‘LL: Your journey, however, has been a turbulent one. Can you talk a bit about the hardship you went through when you were on the come up?
Tiffany: When I was in Miami, I was living with the only relative I had out there, which was my aunt. Her name is Ruth. I ended coming back to Jersey for a little bit, and when I came to Jersey to visit my family, we got the phone call that her boyfriend who was also living with us murdered my aunt. It was crazy because when she was murdered it was actually on my day off from work. So, had I been there, something could’ve possibly happened to me. That’s when I realized that everything happens for a reason. The reason for me coming to Jersey was to sort of begin to transition my life, and me not being [in Miami] kind of saved me. So after that whole situation, I took all of my stuff and ended up leaving Miami, and I stayed in Jersey. While I was in Jersey a lot of good things began happening. I don’t know what it was, but that’s when the whole TV show thing happened. I was featured in Urban Ink magazine, which was cool. I got to tattoo Omarion. Good things just started happening back to back to back.

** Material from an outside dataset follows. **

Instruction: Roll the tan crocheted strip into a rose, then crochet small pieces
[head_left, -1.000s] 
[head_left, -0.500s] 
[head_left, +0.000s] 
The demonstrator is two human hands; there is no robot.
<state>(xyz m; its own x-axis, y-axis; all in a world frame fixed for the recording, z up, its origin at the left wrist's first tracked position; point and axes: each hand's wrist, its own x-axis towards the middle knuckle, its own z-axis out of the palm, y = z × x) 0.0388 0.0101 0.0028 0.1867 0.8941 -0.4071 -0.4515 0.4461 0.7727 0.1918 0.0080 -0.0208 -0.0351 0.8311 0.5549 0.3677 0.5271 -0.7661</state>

[My aunt] used to always tell me, “You gotta reach for your dream, and just stay strong.” So, I don’t know, I guess I just woke up and was like, I need to really push hard, and pursue what I want to do, and be very ambitious. Do what my aunt would want me to do. So, I did, and everything good started to happen. My career started to flourish.
‘LL: Talk a little about your experience on Oxygen’s Best Ink. How did that all come about?
Tiffany: I actually got a message from one of my sorority sisters who was working for a TV company. She sent me this link and was like, “There’s this new TV show coming out. Give it a try.” So, I filled out the application, and the next thing you know, I was going to the next round and the next round—and, I ended up making the cast. When I was actually on TV, it was very, very nerve-wracking. I was still kind of a beginner. I think I was tattooing like two years in, and I was already on a TV show. When I went there, I saw artists like Roman [Abrego] and London [Reese], and I’m like, “I’m going up against these people?” [Laughs] I felt like I was about to lose from the beginning. I feel that it was a really good experience because I got to meet amazing artists, and then, at the same time, it gave me the opportunity to see how TV really is. I feel like it’s mostly for ratings. Like the more drama you bring, I feel like the longer you’ll be on TV. I got eliminated pretty early, so it didn’t work out, but overall, the experience is something that no one can take away. It was such a great experience.
‘LL: Now, you own your own tattoo shop. What was the transition like going from an employee to owner?
Tiffany: It was really, really hard. I didn’t expect it to be this hard, actually. I was used to working for someone, and then I wake up and open up my shop, and have people working for me, which is now my responsibility. Then, there are a lot of things you have to deal with. You have to deal with the artists, clients, running the business, promoting, answering emails, and your artists’ emails, dealing with the money, the paperwork… There’s a lot involved that I didn’t really expect. It was a very stressful transition. I even wondered if this was the right decision to do. But, once I got through that beginning phase, things started to get easier. So now, the foundation of my shop is stable. I’m getting used to it.
‘LL: What do you find most gratifying about owning your own shop?
Tiffany: I’m my own boss. I can do whatever I want. I get more freedom. You definitely make more money, too. And, I don’t know… I feel like a boss. I feel more powerful.
‘LL: How are you able to balance the role of a tattoo artist and a shop owner? Does being a boss sometimes hinder your role as an artist?
Tiffany: Oh! That’s a good question! When I’m a tattoo artist, I’m an artist. I’m in my zone. I’m focused on my client. When it comes to being the boss, you just have to be more responsible and take over situations. You have to learn to separate being the boss from being the artist. If you let the boss’ responsibilities get in your head, it can affect your artwork. Sometimes, if something happens at the shop—like a boss-related situation—it can stress you out. I had to learn how to clear my mind and just focus on the client, and me and try to separate my role as a boss so that I can create good artwork. That was my biggest thing, trying to separate that.